TASK BRIEF:
The expected output is a verbatim reprint of the lines from the beginning of the data that follows through the line that contains "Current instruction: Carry".

(Collected data entries)
+ + +

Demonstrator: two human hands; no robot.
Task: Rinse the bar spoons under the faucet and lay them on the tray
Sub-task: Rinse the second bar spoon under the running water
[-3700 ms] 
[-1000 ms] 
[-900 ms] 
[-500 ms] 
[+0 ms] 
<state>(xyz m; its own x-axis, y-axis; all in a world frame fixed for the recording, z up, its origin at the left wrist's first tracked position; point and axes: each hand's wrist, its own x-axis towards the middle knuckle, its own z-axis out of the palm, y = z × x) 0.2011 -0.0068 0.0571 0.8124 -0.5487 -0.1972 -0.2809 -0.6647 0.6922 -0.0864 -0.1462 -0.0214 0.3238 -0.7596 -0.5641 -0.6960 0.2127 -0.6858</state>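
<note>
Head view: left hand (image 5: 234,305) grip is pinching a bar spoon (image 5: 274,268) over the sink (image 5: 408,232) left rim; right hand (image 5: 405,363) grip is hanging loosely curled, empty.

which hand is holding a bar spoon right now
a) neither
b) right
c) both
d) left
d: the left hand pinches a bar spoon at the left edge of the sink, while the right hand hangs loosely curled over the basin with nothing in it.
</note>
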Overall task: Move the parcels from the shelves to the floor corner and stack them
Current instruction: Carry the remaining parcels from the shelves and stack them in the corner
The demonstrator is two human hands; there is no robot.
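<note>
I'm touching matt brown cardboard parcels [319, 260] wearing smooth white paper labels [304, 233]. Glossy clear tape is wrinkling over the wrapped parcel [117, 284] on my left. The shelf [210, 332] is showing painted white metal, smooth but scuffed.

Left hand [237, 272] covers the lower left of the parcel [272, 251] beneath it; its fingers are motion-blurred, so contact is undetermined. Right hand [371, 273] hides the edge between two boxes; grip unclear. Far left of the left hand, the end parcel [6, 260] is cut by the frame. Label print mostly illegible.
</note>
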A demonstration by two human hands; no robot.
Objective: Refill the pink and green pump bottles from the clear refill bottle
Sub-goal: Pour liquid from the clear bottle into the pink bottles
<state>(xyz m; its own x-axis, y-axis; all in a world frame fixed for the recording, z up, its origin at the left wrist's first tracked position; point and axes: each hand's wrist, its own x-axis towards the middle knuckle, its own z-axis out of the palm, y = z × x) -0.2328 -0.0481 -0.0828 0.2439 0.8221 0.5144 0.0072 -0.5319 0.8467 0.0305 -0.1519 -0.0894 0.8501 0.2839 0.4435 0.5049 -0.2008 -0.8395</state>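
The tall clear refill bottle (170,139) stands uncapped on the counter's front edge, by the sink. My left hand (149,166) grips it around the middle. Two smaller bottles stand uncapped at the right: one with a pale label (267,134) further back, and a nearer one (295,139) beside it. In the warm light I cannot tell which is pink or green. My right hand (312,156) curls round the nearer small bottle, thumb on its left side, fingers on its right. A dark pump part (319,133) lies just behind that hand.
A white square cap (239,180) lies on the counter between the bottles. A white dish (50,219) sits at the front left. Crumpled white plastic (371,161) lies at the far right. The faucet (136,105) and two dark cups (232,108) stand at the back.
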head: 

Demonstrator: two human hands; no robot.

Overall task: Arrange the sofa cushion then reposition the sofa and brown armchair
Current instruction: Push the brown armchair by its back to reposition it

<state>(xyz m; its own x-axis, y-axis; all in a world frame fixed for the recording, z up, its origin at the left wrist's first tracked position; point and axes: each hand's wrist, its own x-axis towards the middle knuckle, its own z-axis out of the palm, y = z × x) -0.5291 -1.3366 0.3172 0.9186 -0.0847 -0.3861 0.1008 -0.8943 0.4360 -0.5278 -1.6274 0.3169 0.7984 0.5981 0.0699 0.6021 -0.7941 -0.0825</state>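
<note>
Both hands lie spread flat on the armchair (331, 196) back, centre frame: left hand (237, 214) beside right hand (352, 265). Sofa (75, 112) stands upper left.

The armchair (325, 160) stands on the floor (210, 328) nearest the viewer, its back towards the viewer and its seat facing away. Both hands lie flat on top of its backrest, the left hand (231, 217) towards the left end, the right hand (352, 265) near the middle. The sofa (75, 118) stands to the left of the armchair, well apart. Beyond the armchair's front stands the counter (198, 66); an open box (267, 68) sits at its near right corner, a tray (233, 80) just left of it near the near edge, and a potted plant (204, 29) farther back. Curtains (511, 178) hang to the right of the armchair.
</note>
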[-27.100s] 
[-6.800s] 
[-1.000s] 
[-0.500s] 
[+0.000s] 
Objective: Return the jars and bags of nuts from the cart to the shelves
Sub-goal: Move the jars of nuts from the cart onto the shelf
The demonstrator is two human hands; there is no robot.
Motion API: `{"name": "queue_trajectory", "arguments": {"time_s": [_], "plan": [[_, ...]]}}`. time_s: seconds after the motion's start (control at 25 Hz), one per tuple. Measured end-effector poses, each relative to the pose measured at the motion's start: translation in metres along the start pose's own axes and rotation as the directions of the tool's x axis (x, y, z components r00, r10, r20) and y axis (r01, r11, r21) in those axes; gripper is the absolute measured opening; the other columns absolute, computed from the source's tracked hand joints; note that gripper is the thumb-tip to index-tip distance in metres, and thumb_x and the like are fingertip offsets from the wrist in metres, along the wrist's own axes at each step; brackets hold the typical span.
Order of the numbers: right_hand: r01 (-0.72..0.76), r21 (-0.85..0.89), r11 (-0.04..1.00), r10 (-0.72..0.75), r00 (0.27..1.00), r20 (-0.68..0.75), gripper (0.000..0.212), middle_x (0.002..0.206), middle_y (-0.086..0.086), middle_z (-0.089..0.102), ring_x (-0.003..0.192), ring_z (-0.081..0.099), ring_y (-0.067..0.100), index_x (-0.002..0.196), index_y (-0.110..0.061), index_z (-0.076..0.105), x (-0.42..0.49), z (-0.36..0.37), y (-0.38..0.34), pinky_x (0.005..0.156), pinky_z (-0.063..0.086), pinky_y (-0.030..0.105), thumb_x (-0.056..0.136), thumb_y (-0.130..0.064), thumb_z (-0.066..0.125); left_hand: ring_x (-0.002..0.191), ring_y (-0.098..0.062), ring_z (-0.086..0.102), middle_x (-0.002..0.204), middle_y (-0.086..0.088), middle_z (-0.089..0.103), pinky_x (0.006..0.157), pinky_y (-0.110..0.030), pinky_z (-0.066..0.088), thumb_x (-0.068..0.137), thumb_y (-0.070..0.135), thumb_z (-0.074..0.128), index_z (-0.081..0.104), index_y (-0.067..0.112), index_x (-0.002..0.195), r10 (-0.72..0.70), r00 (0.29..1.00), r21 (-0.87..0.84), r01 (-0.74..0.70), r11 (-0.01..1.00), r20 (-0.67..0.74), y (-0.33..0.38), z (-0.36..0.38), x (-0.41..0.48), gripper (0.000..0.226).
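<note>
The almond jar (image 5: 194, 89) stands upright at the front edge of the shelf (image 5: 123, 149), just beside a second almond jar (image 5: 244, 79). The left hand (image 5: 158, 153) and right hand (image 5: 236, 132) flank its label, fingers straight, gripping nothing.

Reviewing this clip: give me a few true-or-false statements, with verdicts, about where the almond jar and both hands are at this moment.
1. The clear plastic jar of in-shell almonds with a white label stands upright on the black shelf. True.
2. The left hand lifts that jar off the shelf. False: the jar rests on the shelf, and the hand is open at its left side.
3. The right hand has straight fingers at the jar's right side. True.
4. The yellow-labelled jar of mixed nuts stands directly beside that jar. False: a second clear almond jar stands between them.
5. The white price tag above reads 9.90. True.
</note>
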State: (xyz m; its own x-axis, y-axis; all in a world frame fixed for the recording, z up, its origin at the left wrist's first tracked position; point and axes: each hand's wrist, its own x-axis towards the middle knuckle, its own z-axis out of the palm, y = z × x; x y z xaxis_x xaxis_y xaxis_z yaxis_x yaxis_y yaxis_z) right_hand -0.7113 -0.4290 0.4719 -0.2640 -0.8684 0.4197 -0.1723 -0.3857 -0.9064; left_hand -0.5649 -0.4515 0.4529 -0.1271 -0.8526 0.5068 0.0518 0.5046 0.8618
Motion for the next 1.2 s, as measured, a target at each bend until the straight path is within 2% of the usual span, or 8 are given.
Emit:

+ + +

YOUR SOLUTION:
Demonstrator: two human hands; no robot.
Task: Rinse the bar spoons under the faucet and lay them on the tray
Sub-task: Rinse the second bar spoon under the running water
[-3700 ms] 
[-1000 ms] 
[-900 ms] 
[-500 ms] 
[+0 ms] 
<state>(xyz m; its own x-axis, y-axis; all in a world frame fixed for the recording, z up, its origin at the left wrist's first tracked position; point and axes: each hand's wrist, its own x-axis towards the middle knuckle, its own z-axis out of the palm, y = z × x) 0.2011 -0.0068 0.0571 0.8124 -0.5487 -0.1972 -0.2809 -0.6647 0.6922 -0.0864 -0.1462 -0.0214 0.3238 -0.7596 -0.5641 -0.6960 0.2127 -0.6858</state>
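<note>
Head view: left hand (image 5: 234,305) grip is pinching a bar spoon (image 5: 274,268) over the sink (image 5: 408,232) left rim; right hand (image 5: 405,363) grip is hanging loosely curled, empty.

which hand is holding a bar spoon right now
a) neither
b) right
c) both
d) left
d: the left hand pinches a bar spoon at the left edge of the sink, while the right hand hangs loosely curled over the basin with nothing in it.
</note>
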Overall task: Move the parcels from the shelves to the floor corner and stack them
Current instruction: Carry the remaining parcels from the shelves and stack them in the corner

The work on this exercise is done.